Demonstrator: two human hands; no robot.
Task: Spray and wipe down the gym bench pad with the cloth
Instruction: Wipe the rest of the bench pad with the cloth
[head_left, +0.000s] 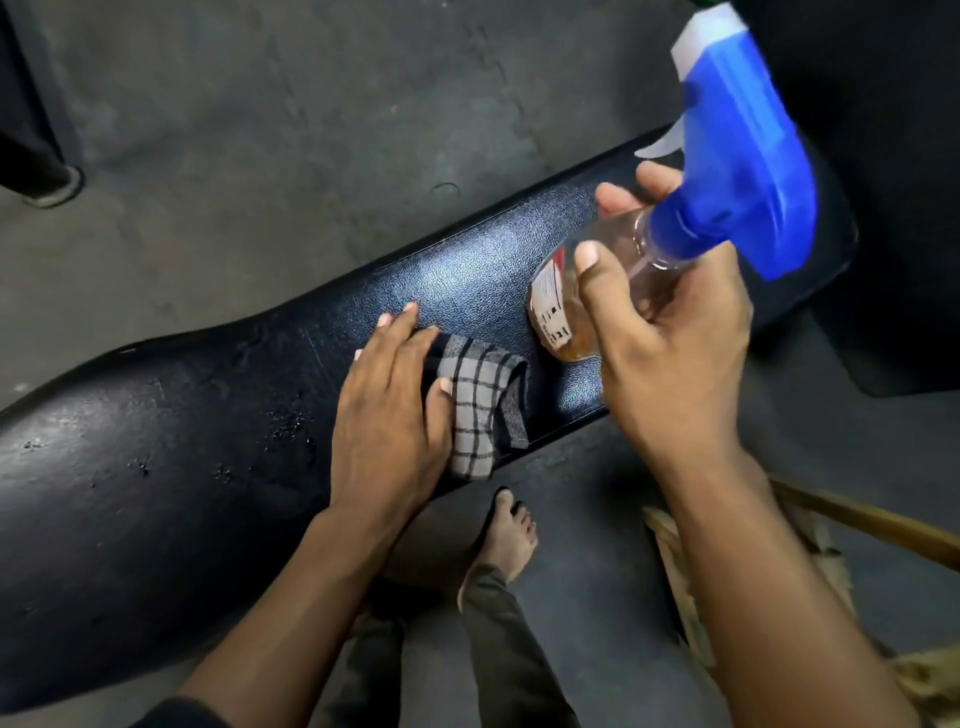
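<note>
A long black bench pad (182, 415) runs from lower left to upper right, with wet droplets on its near-left part. My left hand (389, 410) lies flat on a grey checked cloth (478, 410), pressing it to the pad near the front edge. Just right of the cloth, my right hand (670, 343) grips a clear spray bottle (623, 260) with a blue and white trigger head (743, 156). The bottle is held above the pad, tilted, with amber liquid at its bottom and its head pointing up and away.
Grey concrete floor (260, 130) surrounds the bench. My bare foot (506, 535) in a dark sandal stands just in front of the pad. A wooden broom handle (872, 525) and bristles lie at the lower right. A dark machine base (47, 176) stands at the far left.
</note>
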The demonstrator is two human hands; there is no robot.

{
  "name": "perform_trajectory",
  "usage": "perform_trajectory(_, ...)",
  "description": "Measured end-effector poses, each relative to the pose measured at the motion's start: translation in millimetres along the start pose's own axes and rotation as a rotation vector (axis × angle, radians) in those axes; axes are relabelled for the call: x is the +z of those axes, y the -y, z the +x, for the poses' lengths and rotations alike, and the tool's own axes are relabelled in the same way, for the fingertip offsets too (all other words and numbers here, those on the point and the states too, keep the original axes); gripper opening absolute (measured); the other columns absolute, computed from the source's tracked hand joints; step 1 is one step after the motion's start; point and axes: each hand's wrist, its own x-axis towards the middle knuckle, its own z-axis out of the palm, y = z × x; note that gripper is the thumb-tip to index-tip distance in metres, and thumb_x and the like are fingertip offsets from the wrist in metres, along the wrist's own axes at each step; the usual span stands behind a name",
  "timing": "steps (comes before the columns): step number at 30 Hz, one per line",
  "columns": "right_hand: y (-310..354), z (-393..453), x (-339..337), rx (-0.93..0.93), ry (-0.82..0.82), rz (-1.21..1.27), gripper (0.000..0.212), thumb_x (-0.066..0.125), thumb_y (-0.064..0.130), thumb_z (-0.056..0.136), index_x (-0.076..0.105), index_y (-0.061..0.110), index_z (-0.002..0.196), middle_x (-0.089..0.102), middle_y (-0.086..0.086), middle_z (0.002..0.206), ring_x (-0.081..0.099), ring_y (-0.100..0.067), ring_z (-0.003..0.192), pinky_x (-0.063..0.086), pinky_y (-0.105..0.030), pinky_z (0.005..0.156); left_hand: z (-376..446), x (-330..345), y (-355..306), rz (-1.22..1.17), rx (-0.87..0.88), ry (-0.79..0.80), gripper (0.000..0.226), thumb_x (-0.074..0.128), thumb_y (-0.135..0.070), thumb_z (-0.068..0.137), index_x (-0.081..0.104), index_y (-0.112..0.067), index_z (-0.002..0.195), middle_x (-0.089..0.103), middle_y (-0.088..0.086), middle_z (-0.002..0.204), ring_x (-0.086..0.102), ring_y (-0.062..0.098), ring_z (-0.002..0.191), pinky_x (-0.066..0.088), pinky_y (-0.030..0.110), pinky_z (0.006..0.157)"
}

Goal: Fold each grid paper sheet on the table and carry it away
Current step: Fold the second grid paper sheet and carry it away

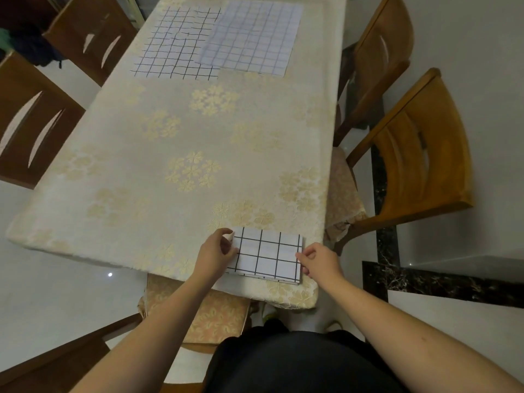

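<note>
I see the folded grid sheet [266,255] at the near right corner of the bench [175,131]. My left hand [216,252] fingers pinch its lifted left corner; my right hand [319,260] fingers pinch its right edge.

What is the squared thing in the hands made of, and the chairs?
Folded grid sheet: looks like thin matte paper; stacked layers show along its right edge, and the left hand curls up a corner. Right hand pinches its right edge. Chair: probably varnished wood, orange-brown with a slight sheen.

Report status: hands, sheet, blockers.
Left hand pinches folded sheet at its left corner; right hand pinches right edge. Two flat sheets wait far end. No blockers.
</note>
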Motion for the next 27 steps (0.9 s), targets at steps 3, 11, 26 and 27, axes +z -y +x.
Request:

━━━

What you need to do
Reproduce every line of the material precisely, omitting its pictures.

Answer box
Demonstrator: two human hands; no robot.
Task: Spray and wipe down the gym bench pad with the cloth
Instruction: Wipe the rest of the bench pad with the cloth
[head_left, +0.000s] 
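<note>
A long black bench pad (182, 415) runs from lower left to upper right, with wet droplets on its near-left part. My left hand (389, 410) lies flat on a grey checked cloth (478, 410), pressing it to the pad near the front edge. Just right of the cloth, my right hand (670, 343) grips a clear spray bottle (623, 260) with a blue and white trigger head (743, 156). The bottle is held above the pad, tilted, with amber liquid at its bottom and its head pointing up and away.
Grey concrete floor (260, 130) surrounds the bench. My bare foot (506, 535) in a dark sandal stands just in front of the pad. A wooden broom handle (872, 525) and bristles lie at the lower right. A dark machine base (47, 176) stands at the far left.
</note>
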The demonstrator is two human hands; there is no robot.

{
  "name": "perform_trajectory",
  "usage": "perform_trajectory(_, ...)",
  "description": "Measured end-effector poses, each relative to the pose measured at the motion's start: translation in millimetres along the start pose's own axes and rotation as a rotation vector (axis × angle, radians) in those axes; axes are relabelled for the call: x is the +z of those axes, y the -y, z the +x, for the poses' lengths and rotations alike, and the tool's own axes are relabelled in the same way, for the fingertip offsets too (all other words and numbers here, those on the point and the states too, keep the original axes); gripper opening absolute (measured); the other columns absolute, computed from the source's tracked hand joints; step 1 is one step after the motion's start; point and axes: each hand's wrist, its own x-axis towards the middle knuckle, its own z-axis out of the palm, y = z × x; note that gripper is the thumb-tip to index-tip distance in metres, and thumb_x and the like are fingertip offsets from the wrist in metres, along the wrist's own axes at each step; the usual span stands behind a name",
  "timing": "steps (comes before the columns): step number at 30 Hz, one per line",
  "columns": "right_hand: y (-310..354), z (-393..453), x (-339..337), rx (-0.93..0.93), ry (-0.82..0.82), rz (-1.21..1.27), gripper (0.000..0.212), thumb_x (-0.066..0.125), thumb_y (-0.064..0.130), thumb_z (-0.056..0.136), index_x (-0.076..0.105), index_y (-0.061..0.110), index_z (-0.002..0.196), middle_x (-0.089..0.102), middle_y (-0.086..0.086), middle_z (0.002..0.206), ring_x (-0.081..0.099), ring_y (-0.100..0.067), ring_z (-0.003..0.192), pinky_x (-0.063..0.086), pinky_y (-0.105..0.030), pinky_z (0.005..0.156); left_hand: z (-376..446), x (-330..345), y (-355..306), rz (-1.22..1.17), rx (-0.87..0.88), ry (-0.79..0.80), gripper (0.000..0.226), thumb_x (-0.074..0.128), thumb_y (-0.135..0.070), thumb_z (-0.068..0.137), index_x (-0.081..0.104), index_y (-0.112..0.067), index_z (-0.002..0.195), middle_x (-0.089..0.103), middle_y (-0.088..0.086), middle_z (-0.002..0.204), ring_x (-0.086..0.102), ring_y (-0.062..0.098), ring_z (-0.002..0.191), pinky_x (-0.066..0.088), pinky_y (-0.030..0.110), pinky_z (0.006..0.157)"
}

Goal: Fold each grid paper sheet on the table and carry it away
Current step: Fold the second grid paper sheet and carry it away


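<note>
I see the folded grid sheet [266,255] at the near right corner of the bench [175,131]. My left hand [216,252] fingers pinch its lifted left corner; my right hand [319,260] fingers pinch its right edge.

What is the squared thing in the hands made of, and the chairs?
Folded grid sheet: looks like thin matte paper; stacked layers show along its right edge, and the left hand curls up a corner. Right hand pinches its right edge. Chair: probably varnished wood, orange-brown with a slight sheen.

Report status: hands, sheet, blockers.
Left hand pinches folded sheet at its left corner; right hand pinches right edge. Two flat sheets wait far end. No blockers.
</note>
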Motion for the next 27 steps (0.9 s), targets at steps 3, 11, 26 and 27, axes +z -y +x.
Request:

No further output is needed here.